Tino's older brother, Luis, works at his parents' citrus farm and is developing a new kind of tangerine called the Golden Dawn. While at Paul's house for a school project, Tino makes fun of Erik for falling down while attempting to a kick an extra point during an earlier football game, so Erik punches Tino. Luis goes to Erik's football practice to confront him about hitting his brother. Erik distracts Luis and signals to his friend Arthur to strike Luis from behind using a blackjack. The attack is witnessed by Paul, and Luis is found dead six days later from an aneurysm. Paul stays away from the funeral and grieves alone.

On Senior Awards Night, Tino and Victor attack Erik and Arthur as revenge for killing Luis. The football coach restrains Tino, but Paul distracts the coach by jumping on his back, so that Tino and Victor can escape. Paul runs back to his house, where a confrontation with a furious Arthur and Erik causes Paul to finally fully recall the memory he had been repressing: When Paul was young, Erik had spray-painted a wall and gotten in trouble for it. Erik incorrectly believed that Paul had turned him in (it was actually another kid), so he restrained Paul while Vincent Castor (his lackey at the time, mirroring Erik's relationship with Arthur) sprayed white paint into Paul's eyes as a twisted form of punishment, resulting in his blindness. Paul confronts his parents with the truth. His mother cries and says that they covered up Erik's actions because they did not want Paul to hate his brother. Paul asks whether they thought Paul hating himself instead would be better, which causes his father to cry.

Later, Paul's mother finds some items that had gone missing from the houses in the neighborhood. They hold a meeting to reveal that Erik and Arthur stole the missing items. Paul's father presents a restitution plan proposed by the sheriff, which, if signed by all the robbery victims, would result in all the victims being compensated in exchange for Erik and Arthur not having criminal charges pressed against them. Reluctantly, the victims agree. As they leave the meeting, they find the police waiting outside to arrest Erik and Arthur for killing Luis. Paul tells the cops what he saw instead of covering for his brother. The police arrest Arthur, while Erik is placed under house arrest. Paul gives the police a full statement to help convict both boys for their crimes.

Shortly afterward, it was found that Antoine Thomas, one of the star players and quarterback on the Lake Windsor team, actually lived in Tangerine, causing all of the football team's records to be nullified, and destroying Erik's football legacy.

Back at the school, Paul and his mother meet with the principal, who informs him that Tino and Victor have been suspended for three weeks for attacking Erik and Arthur at a school event. Since Paul attacked the coach, he was expelled from all public schools in the county. As Paul and his mother leave the school, the kids outside express approval towards him for his effort to defend Tino and Victor.

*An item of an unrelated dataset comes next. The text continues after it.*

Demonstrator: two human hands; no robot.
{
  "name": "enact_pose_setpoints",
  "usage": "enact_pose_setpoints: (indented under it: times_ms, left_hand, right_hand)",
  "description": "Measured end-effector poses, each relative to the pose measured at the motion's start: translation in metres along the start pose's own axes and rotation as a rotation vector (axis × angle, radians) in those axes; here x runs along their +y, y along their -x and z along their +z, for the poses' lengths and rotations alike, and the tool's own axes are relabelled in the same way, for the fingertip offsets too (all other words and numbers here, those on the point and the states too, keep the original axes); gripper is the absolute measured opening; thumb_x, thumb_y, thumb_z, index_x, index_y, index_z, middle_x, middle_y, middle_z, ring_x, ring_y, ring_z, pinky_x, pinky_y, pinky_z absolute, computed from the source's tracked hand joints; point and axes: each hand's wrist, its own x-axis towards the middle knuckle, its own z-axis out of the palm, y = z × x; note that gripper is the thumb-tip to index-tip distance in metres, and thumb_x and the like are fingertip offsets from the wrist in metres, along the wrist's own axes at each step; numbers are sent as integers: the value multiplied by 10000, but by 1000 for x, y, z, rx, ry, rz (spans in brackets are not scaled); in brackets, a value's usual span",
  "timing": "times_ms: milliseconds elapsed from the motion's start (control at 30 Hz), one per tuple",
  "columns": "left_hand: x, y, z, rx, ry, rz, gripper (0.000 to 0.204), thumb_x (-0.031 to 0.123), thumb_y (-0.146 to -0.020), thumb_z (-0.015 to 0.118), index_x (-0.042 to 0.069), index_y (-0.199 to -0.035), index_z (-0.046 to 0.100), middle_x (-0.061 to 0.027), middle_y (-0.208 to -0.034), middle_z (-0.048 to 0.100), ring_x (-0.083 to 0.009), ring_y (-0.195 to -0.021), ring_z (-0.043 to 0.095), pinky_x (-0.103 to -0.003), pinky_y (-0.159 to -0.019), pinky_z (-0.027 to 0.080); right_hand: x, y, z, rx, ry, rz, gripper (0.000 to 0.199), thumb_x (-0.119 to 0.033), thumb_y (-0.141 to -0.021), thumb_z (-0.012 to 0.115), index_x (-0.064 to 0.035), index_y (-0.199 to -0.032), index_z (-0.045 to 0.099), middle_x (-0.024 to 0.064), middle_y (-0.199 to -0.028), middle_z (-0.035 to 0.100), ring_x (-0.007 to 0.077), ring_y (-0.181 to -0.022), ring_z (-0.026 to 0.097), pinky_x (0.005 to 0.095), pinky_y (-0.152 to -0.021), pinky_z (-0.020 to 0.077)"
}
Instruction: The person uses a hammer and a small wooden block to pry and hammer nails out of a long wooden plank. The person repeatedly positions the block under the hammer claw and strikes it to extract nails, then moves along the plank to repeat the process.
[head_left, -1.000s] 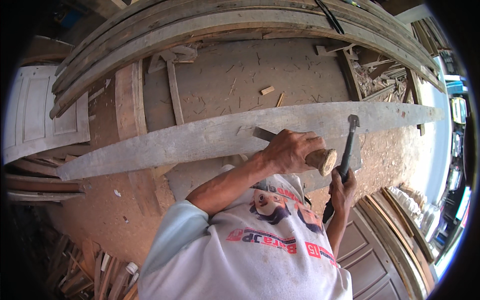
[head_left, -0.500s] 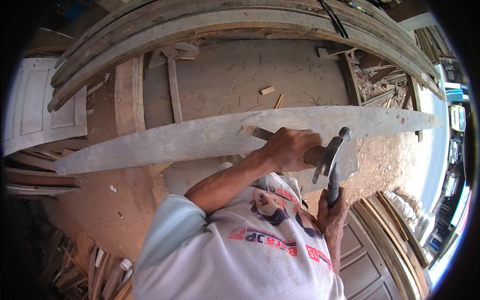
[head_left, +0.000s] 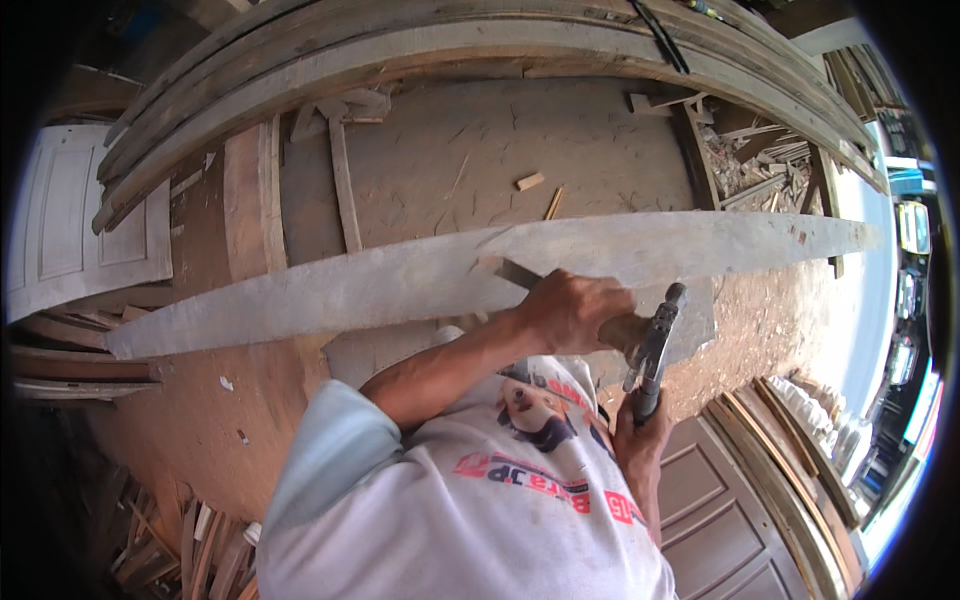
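Observation:
My left hand [head_left: 575, 312] is closed around the wooden handle of a chisel [head_left: 520, 274]. Its flat blade slants up and left onto the long pale wooden plank [head_left: 390, 277], beside a small light-coloured cut in the wood. In my right hand [head_left: 642, 432] is a claw hammer [head_left: 657, 352], held by its dark grip. The hammer's head is at the butt end of the chisel handle; whether they touch, I cannot tell. Part of the chisel handle is hidden by my left fingers.
Long beams [head_left: 420, 45] lie across the far side. A small wood block [head_left: 530, 181] and thin sticks rest beyond the plank. Panelled doors stand at far left [head_left: 90, 215] and near right [head_left: 725, 515]. Timber offcuts [head_left: 200, 545] are piled at near left.
The hammer has come left, its head now turned and right by the chisel handle's end. My right hand has shifted left and slightly down. The chisel stays on the same spot of the plank.

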Motion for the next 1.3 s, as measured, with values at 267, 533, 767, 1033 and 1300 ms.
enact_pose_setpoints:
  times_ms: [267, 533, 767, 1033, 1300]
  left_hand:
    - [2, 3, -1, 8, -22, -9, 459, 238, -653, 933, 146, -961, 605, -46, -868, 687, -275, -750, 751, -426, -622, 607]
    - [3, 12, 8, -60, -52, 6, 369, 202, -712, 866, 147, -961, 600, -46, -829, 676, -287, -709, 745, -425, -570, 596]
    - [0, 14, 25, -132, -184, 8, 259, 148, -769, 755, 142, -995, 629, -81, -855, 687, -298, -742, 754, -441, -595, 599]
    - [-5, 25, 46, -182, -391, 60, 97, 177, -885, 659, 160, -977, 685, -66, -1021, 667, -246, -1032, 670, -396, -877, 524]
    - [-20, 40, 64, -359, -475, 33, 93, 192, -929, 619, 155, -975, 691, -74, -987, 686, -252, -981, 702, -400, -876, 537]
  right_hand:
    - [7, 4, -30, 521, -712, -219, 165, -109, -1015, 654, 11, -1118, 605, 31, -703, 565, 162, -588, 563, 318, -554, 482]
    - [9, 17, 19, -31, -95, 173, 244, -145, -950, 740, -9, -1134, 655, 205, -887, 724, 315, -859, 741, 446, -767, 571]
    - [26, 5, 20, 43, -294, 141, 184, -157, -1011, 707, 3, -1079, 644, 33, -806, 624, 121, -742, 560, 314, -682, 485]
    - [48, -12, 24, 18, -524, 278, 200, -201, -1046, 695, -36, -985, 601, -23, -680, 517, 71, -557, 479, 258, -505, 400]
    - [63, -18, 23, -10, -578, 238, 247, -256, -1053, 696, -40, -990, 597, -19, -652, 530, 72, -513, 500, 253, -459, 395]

Paul is enrolled in St. Anthony's, a Catholic private school, his only choice after his expulsion. The book ends with Paul being driven to his third school of the year by his father, thinking about Mike Costello and Luis and taking in the sight and smell of the orange groves. He gets emotional just thinking about what had happened to them and the effects it had on their families.

== Characters ==
Paul has a strong moral compass and supports underdog characters.

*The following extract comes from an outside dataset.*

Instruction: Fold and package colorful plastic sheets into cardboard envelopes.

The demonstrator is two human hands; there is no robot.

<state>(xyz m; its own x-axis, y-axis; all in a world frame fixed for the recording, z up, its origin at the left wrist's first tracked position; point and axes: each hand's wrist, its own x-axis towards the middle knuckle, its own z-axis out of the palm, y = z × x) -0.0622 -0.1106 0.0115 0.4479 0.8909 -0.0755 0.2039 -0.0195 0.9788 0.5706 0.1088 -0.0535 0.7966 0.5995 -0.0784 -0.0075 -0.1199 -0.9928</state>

Tangerine has been praised for having complex characters.

==Themes==
Themes in the book include social cliques in schools, the need for environmental protection, and bigotry.

==Awards==
- Rebecca Caudill Young Reader's Book Award Nominee (2001)
- South Carolina Book Award for Junior Book Award (2000)
- Michigan Library Association Thumbs Up! Award Nominee (1998)
- American Library Association's Top Ten Books for Young Adults (1998)

== Related books ==
Bloor wrote a 2015 sequel featuring Paul, Goalkeeper.